# [Work instruction]
Go through the records and give each one again exactly, omitting the images.

[Stored data entries]
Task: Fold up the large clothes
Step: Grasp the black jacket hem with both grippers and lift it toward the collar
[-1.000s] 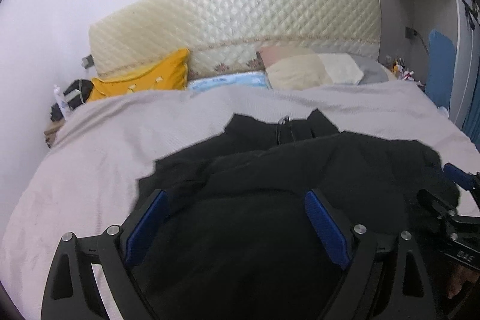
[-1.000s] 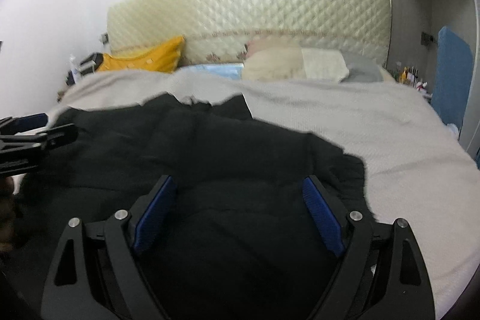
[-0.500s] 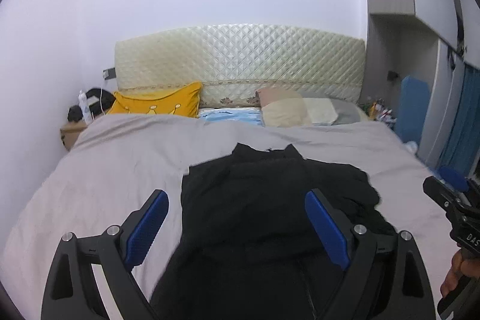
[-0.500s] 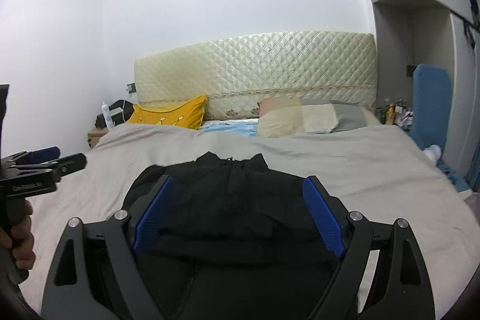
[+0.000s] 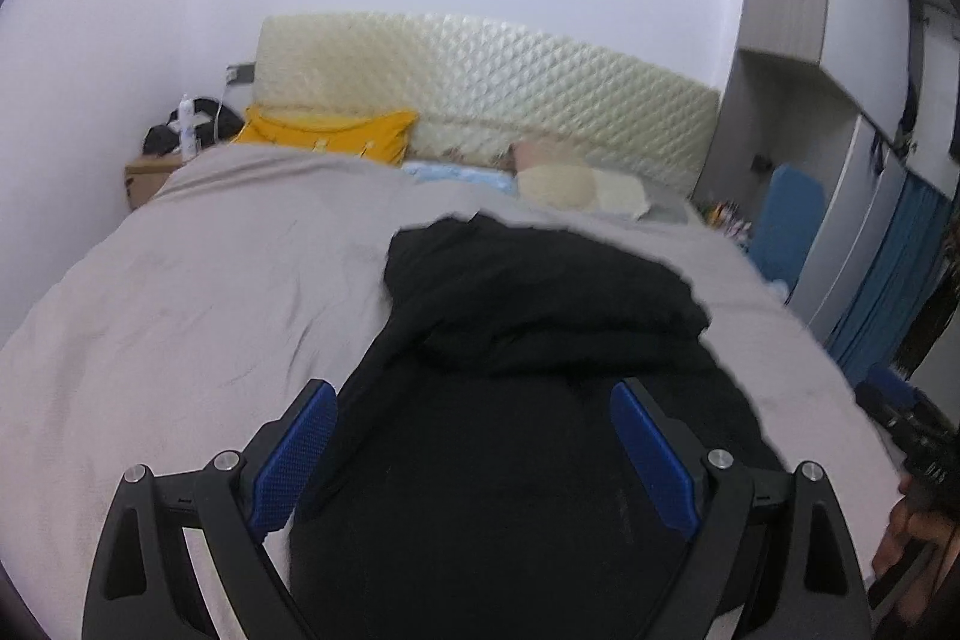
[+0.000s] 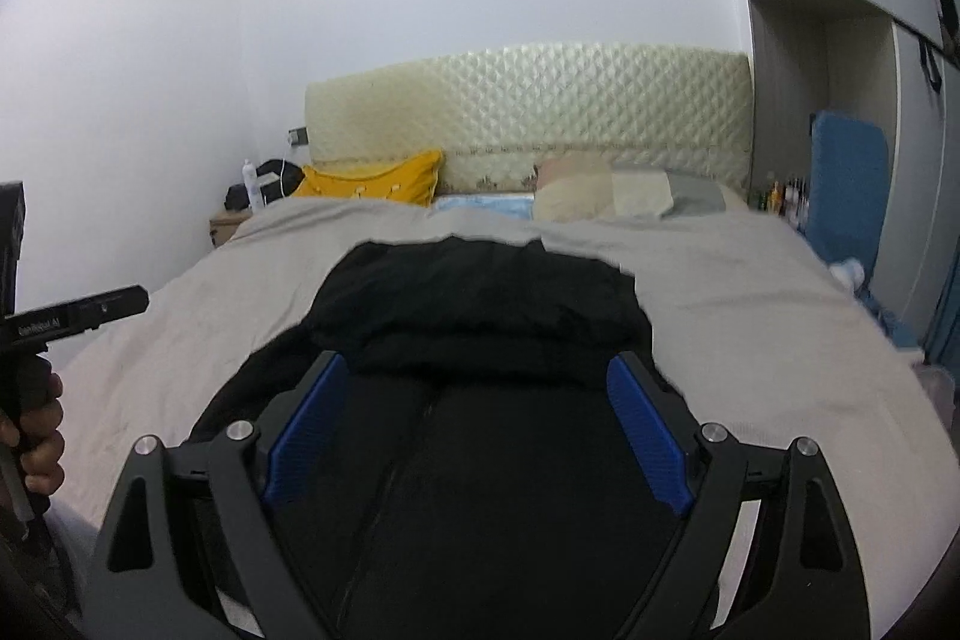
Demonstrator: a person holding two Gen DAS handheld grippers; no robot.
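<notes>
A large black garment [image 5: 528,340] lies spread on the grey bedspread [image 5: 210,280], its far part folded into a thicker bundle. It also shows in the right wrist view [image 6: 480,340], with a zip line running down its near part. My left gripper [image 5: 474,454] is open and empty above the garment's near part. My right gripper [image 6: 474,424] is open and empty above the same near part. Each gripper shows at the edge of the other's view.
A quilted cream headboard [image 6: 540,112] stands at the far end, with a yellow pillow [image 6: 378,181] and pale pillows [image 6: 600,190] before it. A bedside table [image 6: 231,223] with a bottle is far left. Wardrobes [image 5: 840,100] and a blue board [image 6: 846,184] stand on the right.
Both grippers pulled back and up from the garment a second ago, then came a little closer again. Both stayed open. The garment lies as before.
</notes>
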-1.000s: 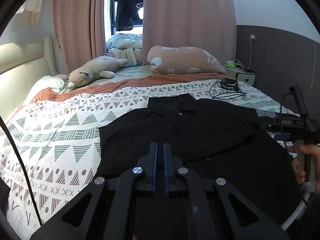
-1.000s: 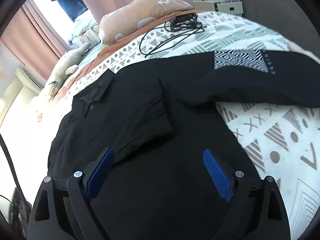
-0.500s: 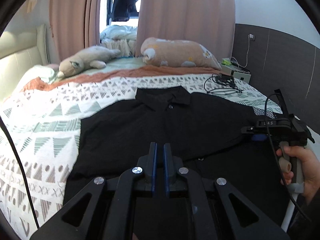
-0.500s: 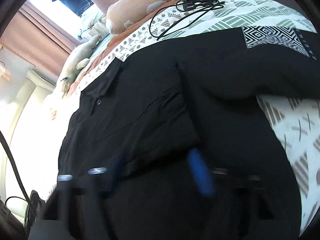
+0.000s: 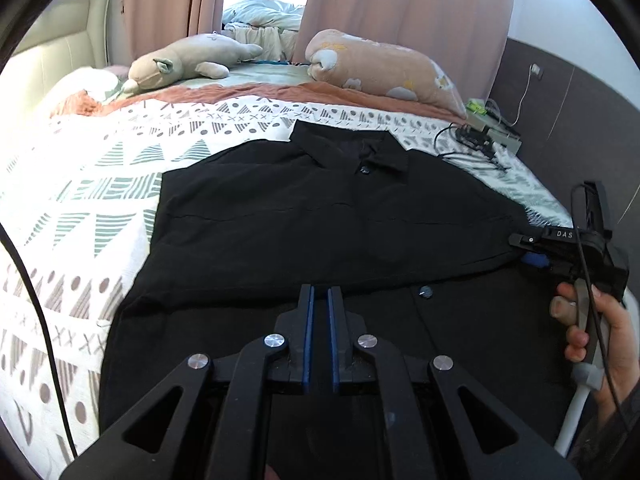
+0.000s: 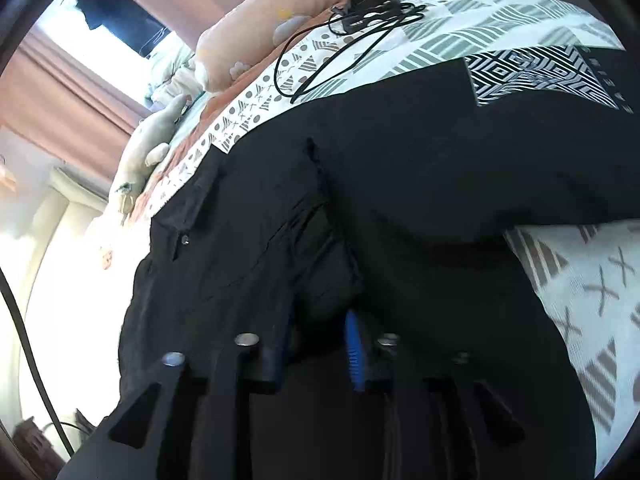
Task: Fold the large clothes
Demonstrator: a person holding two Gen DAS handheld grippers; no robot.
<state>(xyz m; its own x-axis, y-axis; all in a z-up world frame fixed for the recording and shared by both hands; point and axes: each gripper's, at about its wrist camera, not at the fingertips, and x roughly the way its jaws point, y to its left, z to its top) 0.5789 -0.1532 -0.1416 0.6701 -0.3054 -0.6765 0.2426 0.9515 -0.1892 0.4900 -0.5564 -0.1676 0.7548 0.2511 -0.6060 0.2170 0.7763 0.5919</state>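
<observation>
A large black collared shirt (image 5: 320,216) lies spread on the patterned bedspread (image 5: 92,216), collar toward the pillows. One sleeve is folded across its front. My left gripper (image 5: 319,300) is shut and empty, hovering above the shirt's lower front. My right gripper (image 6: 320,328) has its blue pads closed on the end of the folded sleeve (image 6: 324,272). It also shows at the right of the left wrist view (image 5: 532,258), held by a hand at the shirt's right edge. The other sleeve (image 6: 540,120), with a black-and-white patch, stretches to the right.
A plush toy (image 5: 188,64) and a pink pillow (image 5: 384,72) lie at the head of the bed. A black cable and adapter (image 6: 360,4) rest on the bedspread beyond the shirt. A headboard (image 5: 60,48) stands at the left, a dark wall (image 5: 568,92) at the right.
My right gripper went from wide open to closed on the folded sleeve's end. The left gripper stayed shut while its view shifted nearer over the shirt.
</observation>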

# [Completed task]
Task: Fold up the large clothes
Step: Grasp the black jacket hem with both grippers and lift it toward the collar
[-1.000s] 
[-1.000s] 
[-0.500s] 
[-0.500s] 
[+0.000s] 
[+0.000s] 
Demonstrator: a person holding two Gen DAS handheld grippers; no robot.
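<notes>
A large black garment [image 5: 528,340] lies spread on the grey bedspread [image 5: 210,280], its far part folded into a thicker bundle. It also shows in the right wrist view [image 6: 480,340], with a zip line running down its near part. My left gripper [image 5: 474,454] is open and empty above the garment's near part. My right gripper [image 6: 474,424] is open and empty above the same near part. Each gripper shows at the edge of the other's view.
A quilted cream headboard [image 6: 540,112] stands at the far end, with a yellow pillow [image 6: 378,181] and pale pillows [image 6: 600,190] before it. A bedside table [image 6: 231,223] with a bottle is far left. Wardrobes [image 5: 840,100] and a blue board [image 6: 846,184] stand on the right.
Both grippers pulled back and up from the garment a second ago, then came a little closer again. Both stayed open. The garment lies as before.
</notes>
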-1.000s: 
-1.000s: 
-0.500s: 
-0.500s: 
+0.000s: 
+0.000s: 
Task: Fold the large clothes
Demonstrator: a person holding two Gen DAS handheld grippers; no robot.
<state>(xyz m; its own x-axis, y-axis; all in a z-up world frame fixed for the recording and shared by both hands; point and axes: each gripper's, at about its wrist camera, not at the fingertips, and x roughly the way its jaws point, y to its left, z to its top) 0.5789 -0.1532 -0.1416 0.6701 -0.3054 -0.6765 0.2426 0.9515 -0.1892 0.4900 -0.5564 -0.1676 0.7548 0.2511 -0.6060 0.2170 0.7763 0.5919</state>
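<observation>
A large black collared shirt (image 5: 320,216) lies spread on the patterned bedspread (image 5: 92,216), collar toward the pillows. One sleeve is folded across its front. My left gripper (image 5: 319,300) is shut and empty, hovering above the shirt's lower front. My right gripper (image 6: 320,328) has its blue pads closed on the end of the folded sleeve (image 6: 324,272). It also shows at the right of the left wrist view (image 5: 532,258), held by a hand at the shirt's right edge. The other sleeve (image 6: 540,120), with a black-and-white patch, stretches to the right.
A plush toy (image 5: 188,64) and a pink pillow (image 5: 384,72) lie at the head of the bed. A black cable and adapter (image 6: 360,4) rest on the bedspread beyond the shirt. A headboard (image 5: 60,48) stands at the left, a dark wall (image 5: 568,92) at the right.
My right gripper went from wide open to closed on the folded sleeve's end. The left gripper stayed shut while its view shifted nearer over the shirt.
</observation>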

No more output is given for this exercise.